About 50% of the population study was discharged without any antithrombotic therapy or with a single APT and this proportion grew to 73.6% at three-month follow-up visit. Nevertheless, our rate of device-related thrombosis is similar to those obtained in other studies with higher prescription rates of dual APT. For example, in EWOLUTION trial [28] the average time to dual APT discontinuation was 6 months and only 13% of patients were discharged on single antiplatelet therapy or with any antithrombotic drug. Similar observations have been made in studies on antithrombotic therapy after transcatheter aortic valve implantation and a recent large meta-analysis confirmed the lack of benefit from dual APT compared to single APT in these patients [35]. This and other recent observations [36] suggest that dual APT following devices implantation may be an overtreatment. A possible explanation is that the mechanism leading to device thrombosis in the left atrium is different from those that cause stent thrombosis in coronary arteries. Indeed, while coronary stent thrombosis is linked to a high shear stress with consequent platelet activation, the left atrium thrombosis is associated with a very low shear stress with the formation of a fibrin-rich clot [37]. Thus, it is possible that dual APT, that is extremely effective in preventing coronary stent thrombosis, could have only a small impact in preventing atrial device thrombus formation, causing rather an increase in bleeding.

This exploratory hypothesis requires large confirmatory trials that compare dual APT, single APT, and OAT following the LAA occlusion.
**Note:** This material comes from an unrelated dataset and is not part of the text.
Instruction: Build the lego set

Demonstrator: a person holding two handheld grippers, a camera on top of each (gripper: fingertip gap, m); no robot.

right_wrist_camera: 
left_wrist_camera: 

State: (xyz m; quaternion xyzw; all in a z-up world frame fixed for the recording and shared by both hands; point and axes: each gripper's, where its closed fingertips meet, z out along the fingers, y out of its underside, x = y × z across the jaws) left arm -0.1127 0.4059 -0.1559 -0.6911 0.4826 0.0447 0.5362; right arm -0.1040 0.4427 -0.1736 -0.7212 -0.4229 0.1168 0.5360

The very low rate of antithrombotic drugs prescription in our study was due to patient selection. Indeed, population study was at very high bleeding risk. Mean HAS-BLED score was 3.2 ± 1.0 and the proportion of patients with a HAS-BLED score ≥3 was 73.5% (comparing the EWOLUTION trial [31], mean HAS-BLED score was 2.3 ± 1.2 and proportion of patients with a HAS-BLED score ≥3 was 40%). Another relevant result of our study is the 60% reduction in the observed bleeding rate. Confirming previous data, our findings showed that LAA occlusion is associated with a significant reduction in bleeding [29, 36], mainly driven by the discontinuation of antithrombotic drug.

4.1. Limitations

We acknowledged some limitations of this study. First, the lack of randomization does not allow a control group treatment and the comparison of events (bleeding and ischemic stroke) has been based on estimated scores. In addition, the relative short period of follow-up might increase the possibility of underestimating event rates, although it is plausible that the first month after the procedure represents the most critical period after LAA closure.

5. Conclusions

LAA occlusion is feasible and safe and prevents stroke in patients with AF with contraindication to OAT. Although it is possible that after LAA occlusion single antiplatelet therapy is effective as dual antiplatelet therapy, specific studies on the topic are needed.

Abbreviations

LAA:Left atrial appendage
LAAO:Left atrial appendage occlusion
AF:Atrial fibrillation
OAT:Oral anticoagulant therapy
VKA:Vitamin K antagonists
NOACs:Nonvitamin k antagonist Oral Anticoagulants
ACP:AMPLATZER™ Cardiac Plug
TEE:Transesophageal echocardiography.

Data Availability

The data used to support the findings of this study are available from the corresponding author upon request.

Disclosure

Pierluigi Merella and Gavino Casu had full access to all of the data in the study and take responsibility for the integrity of the data and the accuracy of the data analysis, including and especially any adverse effects.

Conflicts of Interest

Dr. Gavino Casu is a proctor for Boston Scientific and received fees as a consultant. Dr. Patrizio Mazzone is a proctor for Boston Scientific and St. Jude Medical. The other authors declared no conflicts of interest. The authors declared having no financial support for this paper.

Authors’ Contributions

All the authors contributed substantially to the study design, data analysis and interpretation, and the writing of the manuscript.